Objectives We examined whether apparent redundancy in a cumulative meta-analysis of trials is justified by concern about bias, random error or generalisability of the results.
Design Cumulative meta-analysis, risk of bias assessment, trial sequential analysis, description of study participants over time and a review of rationales for conducting trials.
Data source 126 randomised trials included in a systematic review assessing of tranexamic acid on blood transfusion in surgery.

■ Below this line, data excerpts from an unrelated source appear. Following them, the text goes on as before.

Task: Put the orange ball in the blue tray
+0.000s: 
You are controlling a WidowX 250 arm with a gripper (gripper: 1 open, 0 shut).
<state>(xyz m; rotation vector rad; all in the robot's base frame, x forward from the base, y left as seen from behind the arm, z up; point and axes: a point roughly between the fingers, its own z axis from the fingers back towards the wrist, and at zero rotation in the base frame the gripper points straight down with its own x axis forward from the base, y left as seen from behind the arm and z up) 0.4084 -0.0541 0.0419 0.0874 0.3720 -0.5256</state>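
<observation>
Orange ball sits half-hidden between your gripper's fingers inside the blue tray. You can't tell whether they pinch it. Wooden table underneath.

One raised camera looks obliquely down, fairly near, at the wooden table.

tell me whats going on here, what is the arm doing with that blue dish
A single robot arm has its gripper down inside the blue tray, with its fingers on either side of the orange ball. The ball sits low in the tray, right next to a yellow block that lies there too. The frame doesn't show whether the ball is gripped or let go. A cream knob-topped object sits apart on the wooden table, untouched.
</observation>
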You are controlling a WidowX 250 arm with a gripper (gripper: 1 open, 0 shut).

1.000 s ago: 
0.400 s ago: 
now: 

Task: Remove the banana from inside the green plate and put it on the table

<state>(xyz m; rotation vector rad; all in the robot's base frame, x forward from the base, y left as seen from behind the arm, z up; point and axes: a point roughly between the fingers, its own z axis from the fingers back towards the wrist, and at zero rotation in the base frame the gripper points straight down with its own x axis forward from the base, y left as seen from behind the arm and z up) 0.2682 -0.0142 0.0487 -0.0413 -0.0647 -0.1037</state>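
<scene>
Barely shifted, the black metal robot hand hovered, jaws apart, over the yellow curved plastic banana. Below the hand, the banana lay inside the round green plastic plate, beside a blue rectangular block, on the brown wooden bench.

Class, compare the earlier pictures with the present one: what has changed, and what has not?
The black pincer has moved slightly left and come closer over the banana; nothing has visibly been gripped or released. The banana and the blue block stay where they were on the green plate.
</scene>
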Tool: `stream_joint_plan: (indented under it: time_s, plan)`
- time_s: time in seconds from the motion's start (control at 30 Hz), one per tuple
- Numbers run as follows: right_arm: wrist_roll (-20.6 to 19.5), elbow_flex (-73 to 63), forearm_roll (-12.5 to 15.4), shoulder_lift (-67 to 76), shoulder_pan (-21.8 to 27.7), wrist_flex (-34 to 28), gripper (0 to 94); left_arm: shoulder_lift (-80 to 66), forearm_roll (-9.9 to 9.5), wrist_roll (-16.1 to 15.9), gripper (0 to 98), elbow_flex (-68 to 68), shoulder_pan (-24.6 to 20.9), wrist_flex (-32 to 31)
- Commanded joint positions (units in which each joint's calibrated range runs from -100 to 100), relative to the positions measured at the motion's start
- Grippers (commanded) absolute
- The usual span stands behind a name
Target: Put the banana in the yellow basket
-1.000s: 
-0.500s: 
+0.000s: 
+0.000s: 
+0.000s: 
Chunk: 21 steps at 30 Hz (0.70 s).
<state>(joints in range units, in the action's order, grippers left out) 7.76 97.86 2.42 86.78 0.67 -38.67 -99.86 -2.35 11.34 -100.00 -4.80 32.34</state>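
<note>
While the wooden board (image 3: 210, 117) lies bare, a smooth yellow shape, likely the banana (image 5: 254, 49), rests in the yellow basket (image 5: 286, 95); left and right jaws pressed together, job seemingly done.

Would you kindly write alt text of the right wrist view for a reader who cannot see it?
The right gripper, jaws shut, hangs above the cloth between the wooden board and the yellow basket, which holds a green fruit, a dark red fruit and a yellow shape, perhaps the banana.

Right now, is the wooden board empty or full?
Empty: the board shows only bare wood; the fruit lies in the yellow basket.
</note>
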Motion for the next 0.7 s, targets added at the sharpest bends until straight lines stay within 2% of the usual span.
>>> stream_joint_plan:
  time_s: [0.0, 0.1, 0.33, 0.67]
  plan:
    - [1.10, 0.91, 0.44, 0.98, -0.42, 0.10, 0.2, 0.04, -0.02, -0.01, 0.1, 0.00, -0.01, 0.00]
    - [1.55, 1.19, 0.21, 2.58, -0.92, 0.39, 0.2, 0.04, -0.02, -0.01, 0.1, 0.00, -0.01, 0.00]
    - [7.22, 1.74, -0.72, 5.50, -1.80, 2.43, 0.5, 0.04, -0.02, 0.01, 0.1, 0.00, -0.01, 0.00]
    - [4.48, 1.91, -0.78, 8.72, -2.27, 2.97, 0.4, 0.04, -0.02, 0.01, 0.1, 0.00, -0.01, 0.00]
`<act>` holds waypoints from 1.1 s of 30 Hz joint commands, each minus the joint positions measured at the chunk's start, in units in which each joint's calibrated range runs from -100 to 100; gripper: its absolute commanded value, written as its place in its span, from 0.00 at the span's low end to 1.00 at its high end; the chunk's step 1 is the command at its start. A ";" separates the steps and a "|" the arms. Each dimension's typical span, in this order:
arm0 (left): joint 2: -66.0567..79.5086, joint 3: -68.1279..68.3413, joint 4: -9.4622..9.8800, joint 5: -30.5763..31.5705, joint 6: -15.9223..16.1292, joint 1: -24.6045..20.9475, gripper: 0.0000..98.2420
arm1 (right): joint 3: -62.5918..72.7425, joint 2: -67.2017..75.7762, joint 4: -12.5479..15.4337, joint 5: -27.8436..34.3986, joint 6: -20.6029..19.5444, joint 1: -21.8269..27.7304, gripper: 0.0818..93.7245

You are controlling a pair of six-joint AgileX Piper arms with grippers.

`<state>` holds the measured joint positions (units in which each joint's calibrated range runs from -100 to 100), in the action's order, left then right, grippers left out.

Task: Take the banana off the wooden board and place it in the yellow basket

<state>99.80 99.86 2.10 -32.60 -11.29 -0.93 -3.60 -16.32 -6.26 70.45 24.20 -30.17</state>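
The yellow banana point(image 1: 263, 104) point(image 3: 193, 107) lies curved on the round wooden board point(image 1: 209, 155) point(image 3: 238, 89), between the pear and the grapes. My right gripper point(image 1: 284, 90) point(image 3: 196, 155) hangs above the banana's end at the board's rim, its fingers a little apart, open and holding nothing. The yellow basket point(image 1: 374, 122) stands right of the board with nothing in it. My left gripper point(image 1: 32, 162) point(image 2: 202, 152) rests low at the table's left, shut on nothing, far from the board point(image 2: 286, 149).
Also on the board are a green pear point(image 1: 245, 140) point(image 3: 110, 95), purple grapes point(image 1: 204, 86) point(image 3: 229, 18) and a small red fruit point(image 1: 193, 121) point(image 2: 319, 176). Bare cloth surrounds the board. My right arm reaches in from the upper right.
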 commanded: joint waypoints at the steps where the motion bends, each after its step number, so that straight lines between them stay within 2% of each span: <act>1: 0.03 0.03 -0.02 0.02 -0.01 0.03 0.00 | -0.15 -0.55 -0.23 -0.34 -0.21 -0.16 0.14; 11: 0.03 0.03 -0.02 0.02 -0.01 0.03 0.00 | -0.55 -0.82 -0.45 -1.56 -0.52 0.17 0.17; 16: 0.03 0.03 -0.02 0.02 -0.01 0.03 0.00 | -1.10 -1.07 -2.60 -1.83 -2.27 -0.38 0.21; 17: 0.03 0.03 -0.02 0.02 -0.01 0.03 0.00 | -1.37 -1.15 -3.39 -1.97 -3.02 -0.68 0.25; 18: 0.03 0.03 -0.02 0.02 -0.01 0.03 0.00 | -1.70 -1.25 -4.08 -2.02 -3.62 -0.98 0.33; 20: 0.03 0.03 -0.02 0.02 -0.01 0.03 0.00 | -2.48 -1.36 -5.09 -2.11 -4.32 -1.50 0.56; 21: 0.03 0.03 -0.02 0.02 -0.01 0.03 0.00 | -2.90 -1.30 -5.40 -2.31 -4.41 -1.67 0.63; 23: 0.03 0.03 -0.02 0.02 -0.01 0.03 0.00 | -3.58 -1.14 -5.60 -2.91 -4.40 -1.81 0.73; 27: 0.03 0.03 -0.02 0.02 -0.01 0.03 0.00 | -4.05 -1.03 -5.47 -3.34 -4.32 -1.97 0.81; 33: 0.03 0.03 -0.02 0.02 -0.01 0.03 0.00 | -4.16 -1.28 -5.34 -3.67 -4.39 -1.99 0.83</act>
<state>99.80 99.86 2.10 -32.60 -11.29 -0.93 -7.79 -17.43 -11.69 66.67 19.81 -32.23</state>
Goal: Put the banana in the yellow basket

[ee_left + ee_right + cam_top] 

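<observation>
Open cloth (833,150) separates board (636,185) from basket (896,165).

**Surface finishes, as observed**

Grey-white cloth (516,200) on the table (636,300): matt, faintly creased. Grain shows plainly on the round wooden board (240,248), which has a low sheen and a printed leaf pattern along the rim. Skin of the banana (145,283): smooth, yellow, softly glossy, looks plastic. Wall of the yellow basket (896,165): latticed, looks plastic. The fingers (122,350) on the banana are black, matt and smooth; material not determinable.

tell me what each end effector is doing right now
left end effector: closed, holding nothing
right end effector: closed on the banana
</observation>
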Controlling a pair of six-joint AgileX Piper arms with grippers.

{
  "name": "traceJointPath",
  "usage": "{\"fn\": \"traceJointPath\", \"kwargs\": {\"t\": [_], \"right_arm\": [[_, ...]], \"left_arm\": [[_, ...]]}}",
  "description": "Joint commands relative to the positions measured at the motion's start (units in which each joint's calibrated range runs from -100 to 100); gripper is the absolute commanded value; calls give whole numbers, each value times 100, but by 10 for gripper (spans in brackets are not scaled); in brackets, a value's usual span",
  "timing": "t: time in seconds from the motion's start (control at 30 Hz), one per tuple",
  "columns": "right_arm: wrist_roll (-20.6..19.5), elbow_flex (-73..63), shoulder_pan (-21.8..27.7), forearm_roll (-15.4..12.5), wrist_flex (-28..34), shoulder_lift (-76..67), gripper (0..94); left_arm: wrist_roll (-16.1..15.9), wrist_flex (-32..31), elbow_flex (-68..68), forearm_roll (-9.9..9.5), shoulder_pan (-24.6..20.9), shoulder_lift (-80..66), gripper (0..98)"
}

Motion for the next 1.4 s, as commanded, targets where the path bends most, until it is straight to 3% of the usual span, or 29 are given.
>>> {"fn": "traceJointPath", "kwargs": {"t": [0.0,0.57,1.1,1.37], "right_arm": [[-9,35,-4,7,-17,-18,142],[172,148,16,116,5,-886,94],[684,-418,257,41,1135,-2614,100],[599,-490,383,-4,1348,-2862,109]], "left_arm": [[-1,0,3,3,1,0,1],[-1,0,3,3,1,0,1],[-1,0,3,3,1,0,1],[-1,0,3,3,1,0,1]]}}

Results The cumulative meta-analysis including all trials shows that the pooled estimate first reached statistical significance after the second trial in 1993. When the analysis was limited to the 38 high-quality trials and adjusted to account for potential systematic and random errors, the uncertainty was resolved after the 22nd trial in 2008. When the analysis was restricted to the two high-quality, prospectively registered trials, the cumulative z-curve crossed p=0.05 but not the monitoring boundary, suggesting an early potentially spurious statistically significant result. As precision of the pooled estimate increased, the number of trials initiated increased, although trial activity appeared to move to other surgery types. Most (62%) reports cited at least one systematic review. Of 118 reports examined, concern about generalisability was the reason for initiating the trial in 60%. Other reasons were to address a question other than the effect on bleeding (26%) and to confirm previously observed results (4%). Unawareness of previous research was apparent in 4% trials, while the rationale was unclear in 3%.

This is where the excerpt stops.